Páscoa: tempo de renovação

Por Mary del Priore.

Páscoa: momento de renovação, de ressurreição, ou seja, de viver outra vez. Não a toa, seu símbolo é o ovo. Ovo que é metáfora de fecundidade. Tal como na tradição popular, é preciso ter boa mão para batê-los ou para dispô-los no ninho. Vivemos a Páscoa depois de atravessar, como num rito de iniciação, a lenta e tristonha semana da Paixão, para explodir, ao final, num Domingo festivo. No passado, era ao longo desses dias de introspecção e culpa que os fiéis se reuniam nas igrejas para rezar. Mergulhadas numa suave penumbra, aqui e ali entrecortada pela luz de velas, às escuras naves barrocas abrigavam casais que se aproveitavam do “escurinho” para trocar afagos. Segundo um viajante estrangeiro de passagem pelo Rio de Janeiro em 1846, era durante a consagração, momento mesmo em que as tais velas eram apagadas para induzir o fiel a maior recolhimento, que se multiplicavam os carinhos. Beijos, pisadelas e beliscões eram trocados, segundo as normas de namoro de antigamente 

Nada disso devia acontecer por acaso. Amor e sagrado sempre andaram juntos. Sabemos que as forças do amor, causa de toda a vida, são divinas e misteriosas.  E é o amor a força que nos permite mergulhar na noção de divindade, razão e fonte de toda a criação universal. Como diz o poeta, o amor não é apenas o sentimento que designa a solicitude em relação ao próximo ou a atração e a ternura  partilhadas entre seres humanos. O amor é uma corrente forte e profunda que nos move e dirige imperiosamente em direção a objetivos que estão além de nossa existência e de nós mesmos. É essa vontade divina que nos leva a pensar no bem estar de alguém, com toda a riqueza de manifestações e possibilidades. O amor diz respeito a vontade de dar e partilhar, de fazer o bem  de maneira desinteressada e sem pré condições. Ele nos incentiva ao abandono de nós mesmos em benefício de outrem, sem  qualquer desejo de recompensa.
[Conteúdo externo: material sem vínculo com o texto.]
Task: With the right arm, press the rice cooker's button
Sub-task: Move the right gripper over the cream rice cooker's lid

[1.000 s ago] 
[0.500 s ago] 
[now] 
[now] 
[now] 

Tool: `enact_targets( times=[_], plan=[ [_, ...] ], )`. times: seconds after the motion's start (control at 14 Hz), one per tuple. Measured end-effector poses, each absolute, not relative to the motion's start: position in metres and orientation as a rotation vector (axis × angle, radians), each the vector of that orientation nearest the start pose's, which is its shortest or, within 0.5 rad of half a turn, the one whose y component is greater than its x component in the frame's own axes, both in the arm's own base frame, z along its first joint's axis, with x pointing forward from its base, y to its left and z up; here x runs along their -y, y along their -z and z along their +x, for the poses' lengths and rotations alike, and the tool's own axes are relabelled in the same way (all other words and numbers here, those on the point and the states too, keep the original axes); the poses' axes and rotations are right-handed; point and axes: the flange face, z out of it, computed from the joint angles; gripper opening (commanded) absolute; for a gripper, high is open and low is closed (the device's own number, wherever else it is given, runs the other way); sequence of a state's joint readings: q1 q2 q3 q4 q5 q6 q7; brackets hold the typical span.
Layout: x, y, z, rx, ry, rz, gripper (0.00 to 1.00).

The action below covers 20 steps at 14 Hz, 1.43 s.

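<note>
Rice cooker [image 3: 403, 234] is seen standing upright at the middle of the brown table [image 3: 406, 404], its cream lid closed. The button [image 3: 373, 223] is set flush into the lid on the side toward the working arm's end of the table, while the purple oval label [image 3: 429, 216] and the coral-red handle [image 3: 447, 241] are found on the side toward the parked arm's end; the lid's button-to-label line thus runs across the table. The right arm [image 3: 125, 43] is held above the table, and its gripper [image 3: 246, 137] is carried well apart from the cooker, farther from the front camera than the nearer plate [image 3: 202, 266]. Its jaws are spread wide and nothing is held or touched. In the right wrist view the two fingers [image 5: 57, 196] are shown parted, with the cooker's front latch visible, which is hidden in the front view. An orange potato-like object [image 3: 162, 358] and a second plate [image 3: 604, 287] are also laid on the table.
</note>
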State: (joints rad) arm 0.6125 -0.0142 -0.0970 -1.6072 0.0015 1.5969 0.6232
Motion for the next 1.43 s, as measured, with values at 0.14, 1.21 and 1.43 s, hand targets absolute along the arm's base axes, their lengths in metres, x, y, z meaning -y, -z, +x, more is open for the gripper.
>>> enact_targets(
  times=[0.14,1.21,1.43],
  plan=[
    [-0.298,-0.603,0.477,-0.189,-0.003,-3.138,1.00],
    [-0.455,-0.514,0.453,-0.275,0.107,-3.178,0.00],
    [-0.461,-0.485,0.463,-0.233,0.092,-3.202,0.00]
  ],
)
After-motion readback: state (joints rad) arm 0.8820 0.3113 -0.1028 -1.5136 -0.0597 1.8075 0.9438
Finalmente, amor e sagrado andam juntos, pois é o primeiro que nos incita a identificar no segundo, ou seja, no sentido divino, uma força que não podemos medir nem contar. Força invisível e desconhecida  que é a razão e a fonte verdadeira da vida e do universo.

Por trás da festa comercial, feita de chocolates e coelhos de pelúcia, há, portanto, muita matéria para reflexão. A Páscoa é, ainda hoje, momento de ritualização e regeneração. Ritualização pois ela, como mito de eterno retorno, repete-se todo o ano. Sua ideia de reinicio perpétuo de um ciclo, (feito de vida, morte, ressurreição) se reproduz nos ritmos cósmicos e naturais: colheitas, dia e noite, as quatro estações. Mais. Suas leis de repetição projetam ordem e estabilidade num mundo em constante mudança ou em permanente desequilíbrio. A repetição nos convida a pensar que devemos caminhar para um outro mundo. Um mundo melhor. Ora, todas as passagens nos estimulam a criar utopias. Pouca importa o nome que recebam. O essencial é exatamente que a nova passagem seja ocasião de nos colocarmos frente à inextinguível utopia da mudança. Da transformação. Só a utopia é capaz de nos fazer crer nos valores do progresso.
Estamos deixando para trás um mundo de finita modernidade e terríveis violências. Dramas de guerras e genocídios, uma humanidade barulhenta e ao mesmo tempo surda, o crescente individualismo, a ética do dinheiro, enfim, tudo isso e mais um pouco é o legado do tempo que se encerra. “Nada de novo sob o sol”, diria o Eclesiastes.  Mas esperemos que o ciclo de repetições do qual a Páscoa faz parte, não nos traga o mesmo mundo que já conhecemos. 
Precisamos com urgência tornar a utopia ativa, agindo sem demora e como diz o filósofo, “prestando contas à história”. O mito do eterno retorno, mito embutido nos ritos da Páscoa, no símbolo do ovo, significa não o paraíso perdido, mas aquele que podemos e pudermos construir. Para vivermos o desafio de nos encontrar com a vida é preciso nos inserir numa dinâmica que nos transforme em seres melhores do que somos. Aproveitando momentos como esse para nos liberar de toda a tradição que seja negativa.  Despojando-nos de toda a resignação diante do horror. Abandonando todo o comodismo perante o desespero. Para isso, além de “ter boa mão”, como recomenda a tradição popular, melhor seria “dar a mão”.